動画などに、ナレーションやセリフといったデジタル合成音声を付けられるソフト。合成音声の作成から動画などへの組み込みまでを一連の作業で行うことができる。「NarrationStudio」は、合成音声による本格的なアフレコ作業をパソコンで手軽に行えるソフト。自作のアニメやゲームなどに、シナリオに沿ったセリフやナレーションを付けられる。操作の大まかな流れは、
- 「キャラクタ」を作成
- シナリオを入力(各セリフに割り当てるキャラクタも指定する)
- 音声を合成
- 複数の台詞をタイムラインに並べて出力
で、あたかもスタジオでアフレコしているかのような感覚で作業を進められる。「キャラクタ」とは、声のタイプをパラメータとして設定したデジタル合成音声パターンのこと。声質(6種類)、ピッチ、スピード、ボリューム、イントネーションなどを個別に指定できる。設定した音声をプレビューすることも可能で、マイクを使った“演技指導”で合成音声のアクセントを調整することもできる。合成音声を使わずに、マイク入力された声をそのまま使うことも可能だ。合成音声に喋らせたい内容の登録は「シナリオ」ウィンドウで行う。セリフを読ませたいキャラクタとセリフの内容を入力してゆく。個々のセリフの正しい読み仮名や区切り位置、アクセント記号は細かく設定できる。ユーザがマイクから声を直接入力し、それを合成音声に反映させて細部のアクセントを調整することも可能だ。ひとつのセリフは4テイクまで作成することが可能。シナリオデータはCSVファイルをインポートして利用することもできる。

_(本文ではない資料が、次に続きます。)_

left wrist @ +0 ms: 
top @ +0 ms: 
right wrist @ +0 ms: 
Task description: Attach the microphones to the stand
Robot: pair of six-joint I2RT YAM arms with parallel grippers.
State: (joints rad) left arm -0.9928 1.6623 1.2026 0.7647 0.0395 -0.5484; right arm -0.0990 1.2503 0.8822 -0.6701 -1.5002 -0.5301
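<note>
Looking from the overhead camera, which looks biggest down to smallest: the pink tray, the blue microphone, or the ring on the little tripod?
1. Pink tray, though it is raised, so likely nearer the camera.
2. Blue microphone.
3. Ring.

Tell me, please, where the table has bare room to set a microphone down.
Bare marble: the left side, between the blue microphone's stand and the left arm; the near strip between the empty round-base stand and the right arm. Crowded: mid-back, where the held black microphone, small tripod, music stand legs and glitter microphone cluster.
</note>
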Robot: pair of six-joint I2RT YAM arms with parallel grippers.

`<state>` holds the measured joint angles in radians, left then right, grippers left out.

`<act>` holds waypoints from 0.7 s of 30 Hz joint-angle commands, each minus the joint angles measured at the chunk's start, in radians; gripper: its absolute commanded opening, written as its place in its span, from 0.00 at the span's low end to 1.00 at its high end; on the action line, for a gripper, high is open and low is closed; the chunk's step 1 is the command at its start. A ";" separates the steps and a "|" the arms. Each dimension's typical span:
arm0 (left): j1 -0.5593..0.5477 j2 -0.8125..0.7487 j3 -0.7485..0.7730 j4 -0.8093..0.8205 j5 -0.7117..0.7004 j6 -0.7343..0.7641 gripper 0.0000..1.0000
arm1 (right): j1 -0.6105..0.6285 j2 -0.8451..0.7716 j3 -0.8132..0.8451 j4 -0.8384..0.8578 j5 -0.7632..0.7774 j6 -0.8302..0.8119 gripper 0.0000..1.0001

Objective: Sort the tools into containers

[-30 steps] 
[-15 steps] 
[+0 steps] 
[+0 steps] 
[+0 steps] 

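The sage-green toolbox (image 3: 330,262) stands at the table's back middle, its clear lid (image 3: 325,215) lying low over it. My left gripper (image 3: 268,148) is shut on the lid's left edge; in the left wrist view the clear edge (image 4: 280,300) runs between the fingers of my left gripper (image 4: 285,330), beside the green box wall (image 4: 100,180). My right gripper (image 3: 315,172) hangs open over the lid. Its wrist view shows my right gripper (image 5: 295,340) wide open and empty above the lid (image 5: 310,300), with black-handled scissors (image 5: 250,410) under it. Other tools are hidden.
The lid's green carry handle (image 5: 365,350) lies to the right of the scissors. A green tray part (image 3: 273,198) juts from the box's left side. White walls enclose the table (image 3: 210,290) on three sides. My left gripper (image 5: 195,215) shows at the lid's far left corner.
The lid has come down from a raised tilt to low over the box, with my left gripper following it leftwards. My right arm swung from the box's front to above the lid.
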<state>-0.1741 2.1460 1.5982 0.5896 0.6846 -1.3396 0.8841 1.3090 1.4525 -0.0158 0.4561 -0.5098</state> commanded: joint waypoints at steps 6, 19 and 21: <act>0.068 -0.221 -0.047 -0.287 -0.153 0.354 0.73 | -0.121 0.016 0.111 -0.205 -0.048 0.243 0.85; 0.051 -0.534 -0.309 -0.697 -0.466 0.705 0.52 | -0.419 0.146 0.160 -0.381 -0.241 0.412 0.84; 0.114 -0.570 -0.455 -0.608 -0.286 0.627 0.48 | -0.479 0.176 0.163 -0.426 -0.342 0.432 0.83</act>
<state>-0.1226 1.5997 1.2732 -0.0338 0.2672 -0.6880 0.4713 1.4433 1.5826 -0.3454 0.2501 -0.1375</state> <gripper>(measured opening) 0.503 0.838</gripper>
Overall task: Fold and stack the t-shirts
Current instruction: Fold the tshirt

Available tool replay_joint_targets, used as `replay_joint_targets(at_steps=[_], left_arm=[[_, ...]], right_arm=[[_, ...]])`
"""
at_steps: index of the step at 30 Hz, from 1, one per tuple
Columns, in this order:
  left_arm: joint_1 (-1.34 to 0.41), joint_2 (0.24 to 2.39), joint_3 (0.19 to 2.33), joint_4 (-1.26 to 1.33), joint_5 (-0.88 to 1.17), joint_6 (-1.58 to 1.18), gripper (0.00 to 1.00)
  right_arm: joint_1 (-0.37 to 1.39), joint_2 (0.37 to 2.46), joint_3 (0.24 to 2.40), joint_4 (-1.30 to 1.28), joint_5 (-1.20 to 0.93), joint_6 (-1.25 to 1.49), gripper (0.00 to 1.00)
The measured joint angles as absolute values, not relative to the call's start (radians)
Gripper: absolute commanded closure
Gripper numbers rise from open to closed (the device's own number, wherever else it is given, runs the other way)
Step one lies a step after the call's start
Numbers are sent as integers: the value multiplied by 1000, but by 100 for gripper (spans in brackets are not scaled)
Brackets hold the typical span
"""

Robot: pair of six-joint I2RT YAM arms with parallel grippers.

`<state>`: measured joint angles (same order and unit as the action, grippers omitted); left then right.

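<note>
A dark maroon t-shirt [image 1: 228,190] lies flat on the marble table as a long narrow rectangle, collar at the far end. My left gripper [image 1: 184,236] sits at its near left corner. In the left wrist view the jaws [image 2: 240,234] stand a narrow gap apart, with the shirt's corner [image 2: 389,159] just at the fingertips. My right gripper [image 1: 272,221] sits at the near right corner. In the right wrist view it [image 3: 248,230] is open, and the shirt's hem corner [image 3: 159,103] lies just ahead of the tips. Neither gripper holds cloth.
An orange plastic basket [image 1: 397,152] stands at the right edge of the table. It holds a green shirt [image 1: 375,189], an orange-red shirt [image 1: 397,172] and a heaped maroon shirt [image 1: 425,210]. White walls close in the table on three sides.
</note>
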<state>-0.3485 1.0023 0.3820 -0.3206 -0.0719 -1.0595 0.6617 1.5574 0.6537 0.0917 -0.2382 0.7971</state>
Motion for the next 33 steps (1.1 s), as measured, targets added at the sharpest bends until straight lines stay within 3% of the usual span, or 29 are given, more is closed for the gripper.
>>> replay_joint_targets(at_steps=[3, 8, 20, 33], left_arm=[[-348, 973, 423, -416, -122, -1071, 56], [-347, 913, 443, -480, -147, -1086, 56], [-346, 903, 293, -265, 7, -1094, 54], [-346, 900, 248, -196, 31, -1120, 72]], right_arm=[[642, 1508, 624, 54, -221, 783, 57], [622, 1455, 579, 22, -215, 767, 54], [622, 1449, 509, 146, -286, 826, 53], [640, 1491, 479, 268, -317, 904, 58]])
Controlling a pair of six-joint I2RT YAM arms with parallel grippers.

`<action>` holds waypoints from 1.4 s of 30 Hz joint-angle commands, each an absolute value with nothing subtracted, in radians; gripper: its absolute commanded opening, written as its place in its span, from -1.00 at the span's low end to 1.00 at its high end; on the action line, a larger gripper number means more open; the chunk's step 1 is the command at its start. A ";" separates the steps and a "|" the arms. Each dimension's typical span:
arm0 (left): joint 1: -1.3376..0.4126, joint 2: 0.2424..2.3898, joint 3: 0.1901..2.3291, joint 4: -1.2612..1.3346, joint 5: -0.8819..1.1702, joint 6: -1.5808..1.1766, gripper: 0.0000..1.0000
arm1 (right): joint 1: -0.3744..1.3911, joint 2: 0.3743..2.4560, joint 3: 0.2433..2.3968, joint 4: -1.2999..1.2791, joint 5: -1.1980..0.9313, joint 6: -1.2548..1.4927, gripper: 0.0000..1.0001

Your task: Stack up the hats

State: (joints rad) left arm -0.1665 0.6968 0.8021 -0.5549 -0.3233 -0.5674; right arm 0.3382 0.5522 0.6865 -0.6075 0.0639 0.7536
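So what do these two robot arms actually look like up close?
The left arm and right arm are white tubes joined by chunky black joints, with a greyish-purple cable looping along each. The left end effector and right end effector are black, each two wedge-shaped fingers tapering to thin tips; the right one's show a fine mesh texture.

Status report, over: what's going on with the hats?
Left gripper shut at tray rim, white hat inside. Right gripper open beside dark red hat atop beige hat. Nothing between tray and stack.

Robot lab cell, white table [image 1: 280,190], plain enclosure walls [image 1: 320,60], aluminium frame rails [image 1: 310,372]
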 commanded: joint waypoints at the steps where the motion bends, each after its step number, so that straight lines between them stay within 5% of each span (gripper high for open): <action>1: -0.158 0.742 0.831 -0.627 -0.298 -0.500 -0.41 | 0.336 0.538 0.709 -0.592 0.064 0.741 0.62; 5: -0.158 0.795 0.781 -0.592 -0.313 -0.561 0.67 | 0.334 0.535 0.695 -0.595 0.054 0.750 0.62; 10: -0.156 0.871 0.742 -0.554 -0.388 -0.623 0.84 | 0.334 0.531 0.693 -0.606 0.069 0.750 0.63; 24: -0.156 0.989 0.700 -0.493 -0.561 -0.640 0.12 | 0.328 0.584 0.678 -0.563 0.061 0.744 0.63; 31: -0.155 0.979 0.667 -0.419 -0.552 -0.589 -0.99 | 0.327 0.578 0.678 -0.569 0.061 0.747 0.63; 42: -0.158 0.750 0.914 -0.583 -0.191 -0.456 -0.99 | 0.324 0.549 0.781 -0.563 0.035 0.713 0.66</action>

シナリオに沿って音声合成が完了したら、「タイムライン」ウィンドウで動画ファイルなどとの合成を行う。動画のほか、SEやBGMとして使用する音データの合成も可能で、複数の音データを同時に再生させたり、合成音声の再生速度を変化させたりできる。もちろん、音量は個別に調節することが可能。タイムラインに合わせて動画をプレビューする機能もあり、動画の動きを見ながらの音合わせも簡単に行える。
完成した動画ファイルは、AVI/WMV形式で出力できる。音声だけをWAV形式で出力することも可能で、「セリフごと」「タイムラインの指定した範囲だけ」といった方式での出力機能もある。